→ PROBLEM TO SOLVE
Respond with the count alone after checking every line in the material below for "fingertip".

→ SUPPLIED MATERIAL
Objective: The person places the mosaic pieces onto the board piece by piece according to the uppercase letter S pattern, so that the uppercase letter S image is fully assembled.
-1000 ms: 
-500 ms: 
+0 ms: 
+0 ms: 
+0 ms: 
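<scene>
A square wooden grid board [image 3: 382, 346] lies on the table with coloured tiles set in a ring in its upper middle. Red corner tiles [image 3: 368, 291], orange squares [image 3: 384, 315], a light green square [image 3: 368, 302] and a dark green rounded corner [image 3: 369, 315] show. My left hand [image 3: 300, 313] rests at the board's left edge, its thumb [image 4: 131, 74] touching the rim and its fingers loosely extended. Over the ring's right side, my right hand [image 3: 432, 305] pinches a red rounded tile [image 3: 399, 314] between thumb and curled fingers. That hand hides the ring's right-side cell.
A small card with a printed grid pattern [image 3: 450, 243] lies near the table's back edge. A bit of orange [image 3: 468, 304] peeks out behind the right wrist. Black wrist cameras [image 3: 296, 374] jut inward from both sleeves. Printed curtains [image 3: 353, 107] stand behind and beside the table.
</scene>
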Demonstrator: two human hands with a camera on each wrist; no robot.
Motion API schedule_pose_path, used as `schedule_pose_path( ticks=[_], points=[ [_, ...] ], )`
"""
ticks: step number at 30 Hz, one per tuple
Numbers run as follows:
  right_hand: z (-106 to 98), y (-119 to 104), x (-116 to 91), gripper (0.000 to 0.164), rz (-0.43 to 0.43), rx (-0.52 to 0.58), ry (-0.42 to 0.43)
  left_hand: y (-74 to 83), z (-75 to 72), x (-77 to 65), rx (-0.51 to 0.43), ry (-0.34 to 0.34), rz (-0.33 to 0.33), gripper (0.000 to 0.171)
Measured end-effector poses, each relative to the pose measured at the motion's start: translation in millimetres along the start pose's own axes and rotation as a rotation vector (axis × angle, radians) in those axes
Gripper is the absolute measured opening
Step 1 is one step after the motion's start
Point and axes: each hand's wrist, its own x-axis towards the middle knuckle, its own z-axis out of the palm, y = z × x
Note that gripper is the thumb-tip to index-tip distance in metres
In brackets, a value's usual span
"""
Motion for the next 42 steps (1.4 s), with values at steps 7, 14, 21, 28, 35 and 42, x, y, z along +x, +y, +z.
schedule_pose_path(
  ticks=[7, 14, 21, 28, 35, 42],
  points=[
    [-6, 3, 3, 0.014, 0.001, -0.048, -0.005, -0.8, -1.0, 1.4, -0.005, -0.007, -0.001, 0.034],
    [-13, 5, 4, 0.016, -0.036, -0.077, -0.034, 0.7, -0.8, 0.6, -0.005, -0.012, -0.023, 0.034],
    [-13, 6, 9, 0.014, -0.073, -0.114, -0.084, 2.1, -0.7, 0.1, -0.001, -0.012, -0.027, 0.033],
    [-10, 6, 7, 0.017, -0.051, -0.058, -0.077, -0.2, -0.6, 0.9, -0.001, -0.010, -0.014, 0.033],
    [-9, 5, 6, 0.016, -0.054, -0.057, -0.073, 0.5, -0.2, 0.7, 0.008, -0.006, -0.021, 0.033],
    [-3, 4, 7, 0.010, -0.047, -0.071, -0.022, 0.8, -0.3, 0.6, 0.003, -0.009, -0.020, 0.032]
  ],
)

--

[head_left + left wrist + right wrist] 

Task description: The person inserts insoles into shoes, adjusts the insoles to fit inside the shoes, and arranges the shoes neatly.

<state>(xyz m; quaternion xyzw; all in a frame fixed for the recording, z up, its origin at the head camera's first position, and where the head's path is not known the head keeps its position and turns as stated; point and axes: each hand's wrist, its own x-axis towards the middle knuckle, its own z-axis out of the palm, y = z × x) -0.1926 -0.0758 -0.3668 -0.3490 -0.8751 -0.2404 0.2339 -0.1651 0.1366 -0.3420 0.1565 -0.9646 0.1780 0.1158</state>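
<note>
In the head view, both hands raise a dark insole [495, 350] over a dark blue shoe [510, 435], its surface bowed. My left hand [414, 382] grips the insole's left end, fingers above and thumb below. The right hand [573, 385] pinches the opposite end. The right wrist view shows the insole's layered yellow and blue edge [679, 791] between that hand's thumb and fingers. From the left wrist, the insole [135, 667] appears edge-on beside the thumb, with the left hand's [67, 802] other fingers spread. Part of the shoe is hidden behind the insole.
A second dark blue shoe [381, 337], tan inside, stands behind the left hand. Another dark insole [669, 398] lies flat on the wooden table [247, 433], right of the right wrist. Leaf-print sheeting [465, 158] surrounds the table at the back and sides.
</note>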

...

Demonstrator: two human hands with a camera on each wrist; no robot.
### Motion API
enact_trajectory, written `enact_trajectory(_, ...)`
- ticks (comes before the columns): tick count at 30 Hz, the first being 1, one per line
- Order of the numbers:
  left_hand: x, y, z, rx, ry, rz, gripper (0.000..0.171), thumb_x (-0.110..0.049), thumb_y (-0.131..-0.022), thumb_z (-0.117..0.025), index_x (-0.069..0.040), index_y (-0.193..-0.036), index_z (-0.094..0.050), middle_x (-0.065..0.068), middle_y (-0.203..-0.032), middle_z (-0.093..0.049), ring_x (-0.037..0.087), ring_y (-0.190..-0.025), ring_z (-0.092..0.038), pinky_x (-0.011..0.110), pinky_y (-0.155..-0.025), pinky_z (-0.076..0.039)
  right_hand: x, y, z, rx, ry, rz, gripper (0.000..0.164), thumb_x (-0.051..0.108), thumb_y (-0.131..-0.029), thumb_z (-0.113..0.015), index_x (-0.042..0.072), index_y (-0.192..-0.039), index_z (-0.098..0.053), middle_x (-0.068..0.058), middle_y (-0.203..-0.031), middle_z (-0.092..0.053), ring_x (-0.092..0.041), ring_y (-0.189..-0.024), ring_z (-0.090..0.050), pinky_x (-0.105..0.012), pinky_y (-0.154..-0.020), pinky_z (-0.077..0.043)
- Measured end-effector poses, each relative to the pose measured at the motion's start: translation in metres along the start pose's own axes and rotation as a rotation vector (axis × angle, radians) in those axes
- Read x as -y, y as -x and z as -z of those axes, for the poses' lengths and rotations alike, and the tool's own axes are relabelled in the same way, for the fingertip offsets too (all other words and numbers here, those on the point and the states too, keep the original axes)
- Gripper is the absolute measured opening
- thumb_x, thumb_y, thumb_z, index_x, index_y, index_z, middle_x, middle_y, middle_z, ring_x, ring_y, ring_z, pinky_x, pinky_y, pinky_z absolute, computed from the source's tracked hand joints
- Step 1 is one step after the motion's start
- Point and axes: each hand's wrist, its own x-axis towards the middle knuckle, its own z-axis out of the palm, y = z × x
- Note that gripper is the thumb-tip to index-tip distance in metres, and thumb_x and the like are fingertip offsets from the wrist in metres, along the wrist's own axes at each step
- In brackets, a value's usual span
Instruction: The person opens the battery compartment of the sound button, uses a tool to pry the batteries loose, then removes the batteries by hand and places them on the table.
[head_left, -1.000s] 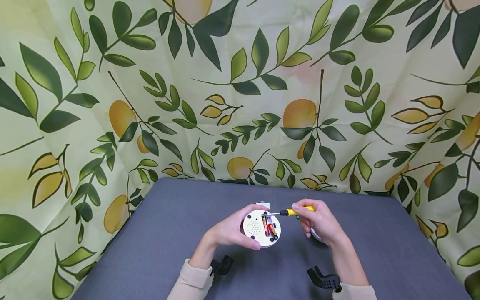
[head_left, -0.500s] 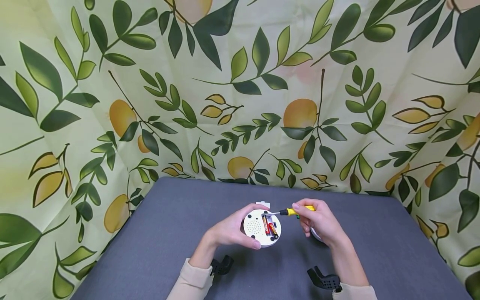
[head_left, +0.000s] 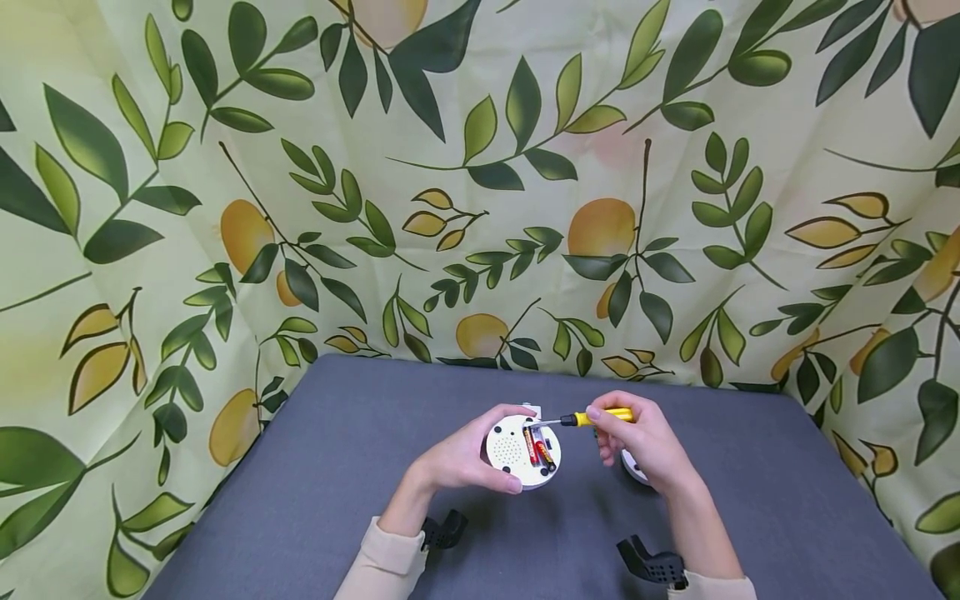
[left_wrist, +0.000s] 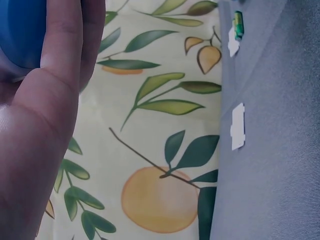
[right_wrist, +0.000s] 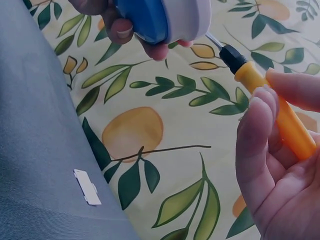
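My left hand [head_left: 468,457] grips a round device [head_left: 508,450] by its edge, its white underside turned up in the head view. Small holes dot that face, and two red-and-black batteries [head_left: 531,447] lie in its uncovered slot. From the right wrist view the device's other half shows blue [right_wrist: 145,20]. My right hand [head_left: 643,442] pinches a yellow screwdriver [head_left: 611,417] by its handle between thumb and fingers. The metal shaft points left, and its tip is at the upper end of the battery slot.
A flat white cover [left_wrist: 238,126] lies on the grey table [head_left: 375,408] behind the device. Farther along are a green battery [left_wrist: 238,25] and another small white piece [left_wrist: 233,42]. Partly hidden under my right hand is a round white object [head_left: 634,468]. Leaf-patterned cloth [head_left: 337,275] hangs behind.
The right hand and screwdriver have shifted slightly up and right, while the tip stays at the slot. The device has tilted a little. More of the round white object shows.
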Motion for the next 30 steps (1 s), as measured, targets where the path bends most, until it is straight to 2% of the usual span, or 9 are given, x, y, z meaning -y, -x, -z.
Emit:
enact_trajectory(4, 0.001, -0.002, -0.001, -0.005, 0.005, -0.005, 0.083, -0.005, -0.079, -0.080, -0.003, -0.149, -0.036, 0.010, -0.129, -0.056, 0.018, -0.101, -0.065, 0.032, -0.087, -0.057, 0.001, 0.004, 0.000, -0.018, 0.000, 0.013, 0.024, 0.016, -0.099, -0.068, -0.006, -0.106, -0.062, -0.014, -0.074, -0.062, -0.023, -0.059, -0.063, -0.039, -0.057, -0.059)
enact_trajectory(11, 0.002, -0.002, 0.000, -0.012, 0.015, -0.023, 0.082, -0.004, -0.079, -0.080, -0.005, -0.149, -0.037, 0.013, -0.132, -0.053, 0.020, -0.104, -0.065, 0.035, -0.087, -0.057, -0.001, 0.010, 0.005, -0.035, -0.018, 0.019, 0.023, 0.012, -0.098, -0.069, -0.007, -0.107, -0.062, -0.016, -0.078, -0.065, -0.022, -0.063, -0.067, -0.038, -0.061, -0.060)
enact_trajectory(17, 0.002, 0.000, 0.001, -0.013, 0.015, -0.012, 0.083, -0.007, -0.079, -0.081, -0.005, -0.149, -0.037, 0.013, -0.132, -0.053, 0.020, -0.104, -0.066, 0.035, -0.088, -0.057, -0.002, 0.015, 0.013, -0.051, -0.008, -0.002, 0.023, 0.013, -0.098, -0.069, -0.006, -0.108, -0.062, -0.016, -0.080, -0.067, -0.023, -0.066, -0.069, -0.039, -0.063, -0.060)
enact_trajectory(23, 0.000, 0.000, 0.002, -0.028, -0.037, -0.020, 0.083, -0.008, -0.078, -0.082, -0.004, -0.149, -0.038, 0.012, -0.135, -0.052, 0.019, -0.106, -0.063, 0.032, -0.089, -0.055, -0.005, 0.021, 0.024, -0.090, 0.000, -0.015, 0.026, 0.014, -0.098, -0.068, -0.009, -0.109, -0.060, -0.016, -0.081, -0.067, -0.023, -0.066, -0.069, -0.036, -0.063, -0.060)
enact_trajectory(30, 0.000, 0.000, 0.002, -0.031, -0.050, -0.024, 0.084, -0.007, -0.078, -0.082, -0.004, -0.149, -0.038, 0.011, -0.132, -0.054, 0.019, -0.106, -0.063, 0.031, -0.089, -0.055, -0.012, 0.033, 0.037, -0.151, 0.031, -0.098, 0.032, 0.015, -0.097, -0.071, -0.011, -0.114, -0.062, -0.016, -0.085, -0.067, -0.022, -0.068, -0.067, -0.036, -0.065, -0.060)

→ ANSWER TO THIS PROBLEM
2